# UN studying NKorea sanctions



## xomputer (Nov 30, 2010)

The U.N. Security Council is studying how to respond to revelations about a new uranium enrichment plant in North Korea, as well as the country's shelling of a populated island in neighboring South Korea, U.S. Ambassador Susan Rice said Monday. 

Rice spoke after the powerful 15-member group held routine consultations on U.N. sanctions against communist-led North Korea. The United States is one of the council's five permanent, and most powerful, members. 

She said the that council's concerns about North Korea's nuclear activities have been heightened by its attack last week on Yeonpyeong, an island under U.N. command and administered by South Korea. Two South Korean marines and two civilians were killed in the shelling. 

Rice said the U.S. and other council members were holding consultations with China, another permanent member of the council, and other countries in the region. 

"We've looked to China to play a responsible leadership role in working to maintain peace and security in that region," the U.S. ambassador said. "It's in China's interest."

"We continue to call on North Korea to cease its irresponsible actions against its neighbors, to fully abide by the terms of the armistice, and to adhere to its international obligations," said Rice. "We will continue to work with the international community to maintain peace and security in this region as we simultaneously confront the threat posed by North Korea's ongoing nuclear activities." 

International worries about North Korea's nuclear weapons program sharpened earlier this month after a U.S. nuclear scientist reported visiting a new sophisticated uranium enrichment plant that could improve its ability to make and deliver nuclear weapons. The situation was made more critical after North Korea shelled the South Korean island. 

The Security Council imposed economic and commercial sanctions on North Korea in 2006 after the country claimed to have held a nuclear test. It bars North Korea from holding any additional nuclear tests and demands the suspension of any existing nuclear program, with a review to be held every 90 days.


----------



## Revere (Nov 30, 2010)

Tell us something the US Security Council has done to demonstrate they are "powerful."


----------



## waltky (Dec 1, 2016)

Granny says, "Dat's right - dat's how to deal with Fatboy Kim...

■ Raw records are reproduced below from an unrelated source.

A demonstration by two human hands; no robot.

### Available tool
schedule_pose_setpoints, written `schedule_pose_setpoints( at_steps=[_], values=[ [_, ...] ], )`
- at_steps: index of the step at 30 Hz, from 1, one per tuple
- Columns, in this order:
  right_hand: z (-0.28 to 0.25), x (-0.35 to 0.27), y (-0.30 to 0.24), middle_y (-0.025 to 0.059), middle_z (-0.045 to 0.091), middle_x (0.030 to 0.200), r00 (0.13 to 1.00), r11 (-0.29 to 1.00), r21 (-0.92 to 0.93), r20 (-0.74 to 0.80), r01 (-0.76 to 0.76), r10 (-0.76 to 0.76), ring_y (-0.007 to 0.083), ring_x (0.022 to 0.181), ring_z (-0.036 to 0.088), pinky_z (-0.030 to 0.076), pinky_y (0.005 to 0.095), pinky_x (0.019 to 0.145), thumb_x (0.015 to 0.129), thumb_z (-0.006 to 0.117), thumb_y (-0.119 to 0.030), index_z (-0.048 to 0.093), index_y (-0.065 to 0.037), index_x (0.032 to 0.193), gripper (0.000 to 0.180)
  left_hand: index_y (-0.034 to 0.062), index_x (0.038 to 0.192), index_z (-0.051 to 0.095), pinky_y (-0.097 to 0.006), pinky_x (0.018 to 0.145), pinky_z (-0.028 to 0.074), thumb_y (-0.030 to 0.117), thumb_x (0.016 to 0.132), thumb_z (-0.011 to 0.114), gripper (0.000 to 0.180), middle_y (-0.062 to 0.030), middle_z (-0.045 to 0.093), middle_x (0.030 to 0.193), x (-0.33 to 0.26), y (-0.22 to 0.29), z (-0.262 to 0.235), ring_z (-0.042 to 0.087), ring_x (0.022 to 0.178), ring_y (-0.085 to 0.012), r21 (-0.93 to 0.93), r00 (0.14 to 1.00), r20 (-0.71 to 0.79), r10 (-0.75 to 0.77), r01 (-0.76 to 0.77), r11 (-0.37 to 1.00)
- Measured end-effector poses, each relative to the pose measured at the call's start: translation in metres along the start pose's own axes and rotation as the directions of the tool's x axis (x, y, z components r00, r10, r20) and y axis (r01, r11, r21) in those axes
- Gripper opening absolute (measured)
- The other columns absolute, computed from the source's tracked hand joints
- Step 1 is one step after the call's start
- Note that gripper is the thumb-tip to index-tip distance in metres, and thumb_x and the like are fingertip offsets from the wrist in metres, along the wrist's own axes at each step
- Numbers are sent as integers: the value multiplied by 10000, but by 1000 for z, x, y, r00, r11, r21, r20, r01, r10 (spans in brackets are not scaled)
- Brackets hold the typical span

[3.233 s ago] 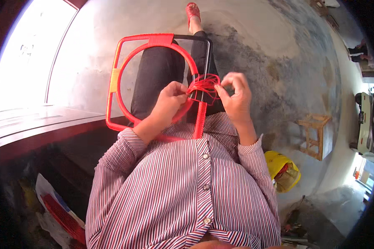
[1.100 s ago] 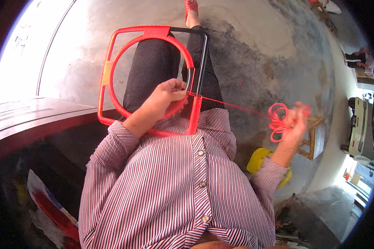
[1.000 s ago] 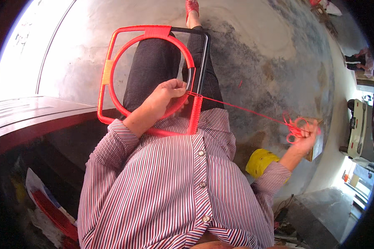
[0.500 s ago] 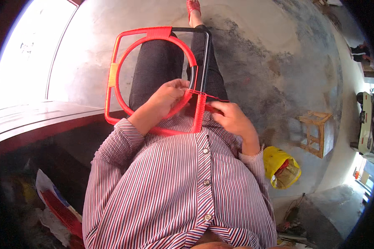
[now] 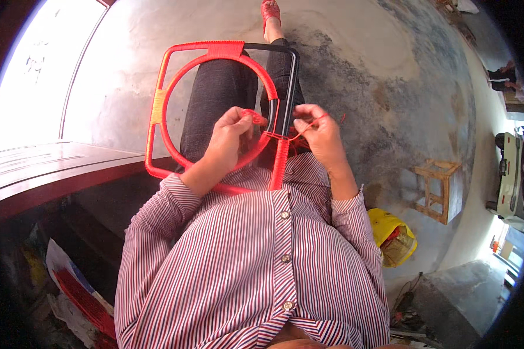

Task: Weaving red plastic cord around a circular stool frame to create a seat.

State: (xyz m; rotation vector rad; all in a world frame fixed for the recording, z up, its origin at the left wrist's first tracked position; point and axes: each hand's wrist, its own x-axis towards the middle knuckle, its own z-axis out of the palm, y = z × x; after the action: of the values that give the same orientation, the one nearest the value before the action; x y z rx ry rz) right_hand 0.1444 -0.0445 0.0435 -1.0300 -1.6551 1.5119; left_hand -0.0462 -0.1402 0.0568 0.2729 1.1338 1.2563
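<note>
Across my lap lies a rounded square frame with a ring inside it. Red cord wraps most of both; an orange-looking band joins them at the left. Bare black tube shows at the upper right corner and right side, and a short stretch of the ring is black too. My left hand is closed on a small bunch of red cord inside the ring. Outside the frame's right side, my right hand pinches a red strand that runs to the end of the wrapping.
A yellow bag with something red inside stands on the floor at my right. Beyond it is a small wooden stool. A dark red ledge runs along my left, and a vehicle stands at the far right.
My right hand has come up from under the frame's right side to its outside, drawing the strand. A bunch of cord now shows in my left hand. The frame has shifted slightly.
</note>
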Motion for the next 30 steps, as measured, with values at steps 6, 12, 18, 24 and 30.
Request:
schedule_pose_setpoints(
  at_steps=[6, 12, 18, 24, 30],
  values=[
    [25, 0, -52, 78, 601, 1000, 850, 675, -523, 243, 521, -468, 288, 991, 550, 447, 410, 873, 675, 738, -144, 639, -74, 1033, 378, 59, 935, 528, -229, 674, 433, 156, 953, 497, 103, -18, 544, 800, -21, -1, 12, 499, 723, -86, 303, 925, 98, 368, -380, 874],
    [-17, -2, -57, 99, 613, 828, 946, 928, -245, 233, 281, -225, 290, 755, 594, 472, 353, 715, 763, 695, -165, 624, -21, 870, 193, 43, 902, 521, -200, 581, 375, 162, 908, 533, 120, 4, 506, 740, -18, -3, 6, 446, 627, -71, 126, 921, 112, 373, -385, 914],
    [-138, -29, -57, 115, 630, 842, 892, 875, -483, 390, -14, 230, 213, 798, 619, 471, 319, 714, 764, 661, -205, 635, 9, 828, 226, 15, 1101, 484, -200, 474, 294, 178, 925, 495, 240, 1, 435, 677, -11, 4, 9, 367, 540, -68, 95, 972, -13, 233, -231, 968],
    [-223, -67, -18, 92, 622, 962, 944, 806, 584, -313, 102, 107, 217, 799, 594, 460, 355, 776, 826, 589, -210, 603, -26, 875, 191, -1, 1311, 386, -211, 481, 388, 211, 963, 396, 408, -20, 512, 783, -2, 3, 11, 466, 591, -94, 310, 994, 27, 107, -110, 944],
    [-184, -52, 32, -50, 345, 593, 964, 580, 812, -203, 68, 171, 58, 472, 301, 252, 223, 428, 885, 545, -200, 519, -87, 869, 117, -26, 1263, 431, -283, 485, 540, 159, 937, 329, 388, -110, 610, 969, -1, 7, 19, 608, 730, -164, 121, 985, 169, -35, 14, 993]
  ],
)
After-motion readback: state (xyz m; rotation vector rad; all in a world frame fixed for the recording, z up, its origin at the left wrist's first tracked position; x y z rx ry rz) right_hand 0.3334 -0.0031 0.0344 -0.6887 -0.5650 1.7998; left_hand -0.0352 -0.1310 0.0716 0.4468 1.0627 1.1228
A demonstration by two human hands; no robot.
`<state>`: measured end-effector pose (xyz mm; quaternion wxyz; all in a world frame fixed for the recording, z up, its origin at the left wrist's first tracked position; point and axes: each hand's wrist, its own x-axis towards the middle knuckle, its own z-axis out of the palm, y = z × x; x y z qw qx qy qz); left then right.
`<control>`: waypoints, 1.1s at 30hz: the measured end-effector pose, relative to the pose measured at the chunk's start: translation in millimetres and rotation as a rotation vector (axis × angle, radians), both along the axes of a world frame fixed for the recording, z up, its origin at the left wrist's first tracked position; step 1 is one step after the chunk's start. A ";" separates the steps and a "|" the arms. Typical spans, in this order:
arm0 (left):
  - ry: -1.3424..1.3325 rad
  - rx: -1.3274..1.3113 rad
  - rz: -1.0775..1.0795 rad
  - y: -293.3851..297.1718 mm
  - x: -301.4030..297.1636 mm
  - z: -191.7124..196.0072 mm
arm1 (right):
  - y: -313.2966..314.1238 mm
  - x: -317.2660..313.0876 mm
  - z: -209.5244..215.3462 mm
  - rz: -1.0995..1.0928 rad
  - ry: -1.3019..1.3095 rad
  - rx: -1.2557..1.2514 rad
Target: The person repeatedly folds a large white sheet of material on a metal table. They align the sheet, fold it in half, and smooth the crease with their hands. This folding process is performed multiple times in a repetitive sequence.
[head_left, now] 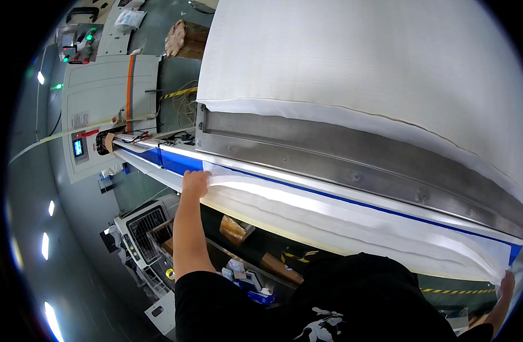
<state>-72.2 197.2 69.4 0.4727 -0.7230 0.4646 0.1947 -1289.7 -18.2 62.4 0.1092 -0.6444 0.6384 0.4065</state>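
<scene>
A long white fabric sheet (330, 214) lies along a blue-edged rail (181, 162) and hangs in folds toward my body. At its left end my left hand (196, 183) is closed on the sheet's edge, fingers over the blue strip. Far to the right, close to the picture's rim, my right hand (506, 284) grips the sheet's other end, where the cloth bunches up. Between the two hands the near edge sags in a shallow curve. My right fingers are small and partly hidden by the cloth.
Beyond the rail runs a bare metal trough (341, 165), with a wide white cloth (358, 57) above it. At left stands a pale machine cabinet (110, 85) with a lit screen. Below lie a cardboard box (234, 229) and a shelf of small items (247, 279).
</scene>
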 end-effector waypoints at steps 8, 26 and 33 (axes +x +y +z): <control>-0.168 0.346 -0.047 -29.8 20.8 -10.9 | 0.0 -4.1 -5.4 0.002 -0.007 0.009; -0.339 -0.275 0.044 -18.1 16.2 -26.4 | -7.1 36.8 8.9 -0.008 -0.008 0.061; -0.127 -0.332 -0.055 -4.8 19.2 -39.5 | 0.4 47.7 6.7 0.085 0.054 0.121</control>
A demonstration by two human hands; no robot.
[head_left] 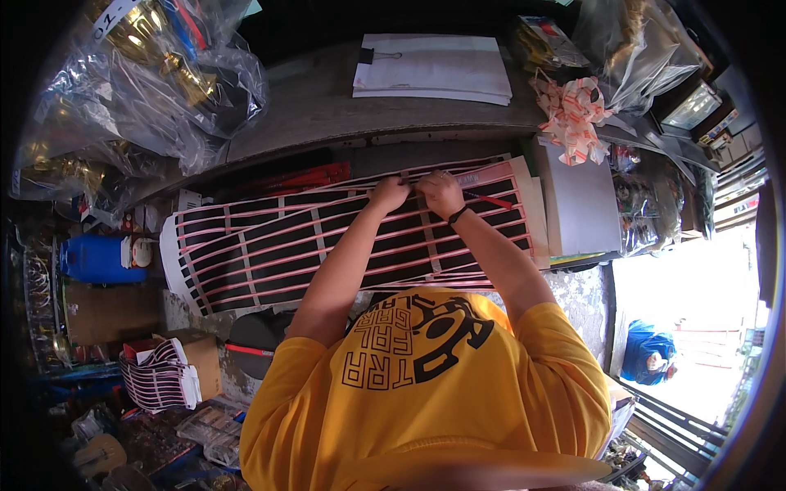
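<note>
1. Looking down, we had both hands together at the far edge of the big sheet of black labels (344, 237) with pink borders, which lay flat across the worktop just below the grey shelf (327, 98).
2. Our left hand (388, 195) was curled tight, fingers pinched narrow on the sheet's top edge; what exactly sat between the fingertips we could not tell.
3. Our right hand (440, 193), black band at the wrist, was bunched close beside it, touching or nearly so, fingers closed small on the same strip. A red tool (490, 200) lay just beside that hand on the sheet.
4. How far along were we? By our reckoning, early: row after row of black labels sat in place across the sheet, and only the spot under our fingers was being worked.
5. A stack of like sheets (160, 378) rested on a box low at the left, well apart. Whether those were finished or waiting, we could not say.
</note>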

* UN Further Tightens North Korea Sanctions*
_Dec 01, 2016 | UNITED NATIONS — The U.N. Security Council voted Wednesday to further tighten sanctions on North Korea following months of diplomatic wrangling._


> The U.N. Security Council voted Wednesday to further tighten sanctions on North Korea following months of diplomatic wrangling over how best to respond to North Korea's latest nuclear test in September and their repeated defiance of international sanctions and diplomatic pressure.  The council unanimously approved the sanctions resolution with diplomats hailing it as a major step forward in its efforts to get the Democratic People's Republic of Korea (DPRK) to abandon its nuclear ambitions.  "In March, this council passed what were then the toughest sanctions to date on the DPRK. But the DPRK remained as determined as ever to continue advancing its nuclear technology. The DPRK found ways to continue diverting revenue from exports to fund its research, it tried to cover up its business dealings abroad, and it looked for openings to smuggle illicit materials by land, sea, and air. U.S. Ambassador Samantha Power said following the vote. "Today's resolution systematically goes after each of these illicit schemes."
> 
> 
> 
> ...



See also:

*Few Expect New UN Sanctions to Deter North Korea*
_December 01, 2016 —  U.S. allies in East Asia on Thursday welcomed the incrementally tougher sanctions imposed on North Korea by the United Nations Security Council, but few in the region expect these new measures to deter the Kim Jong Un government._


> Japanese Prime Minster Shinzo Abe put out a statement of support for the new council resolution saying it, “reflects the international community’s intention to take tough measures that are in a completely different dimension from past ones.”  The South Korean government urged North Korea to heed the international community’s warning to halt its nuclear program or face further consequences.  “It will not only face more economic difficulties and diplomatic isolation, but it would also see its rights and privileges as a member of the U.N. suspended,” said Foreign Ministry spokesman Cho June-hyuck.  The South Korean government also announced it would impose additional unilateral sanctions as well.
> 
> 
> 
> ...


----------



## waltky (Sep 10, 2017)

Merkel offers to broker No. Korean nuclear deal...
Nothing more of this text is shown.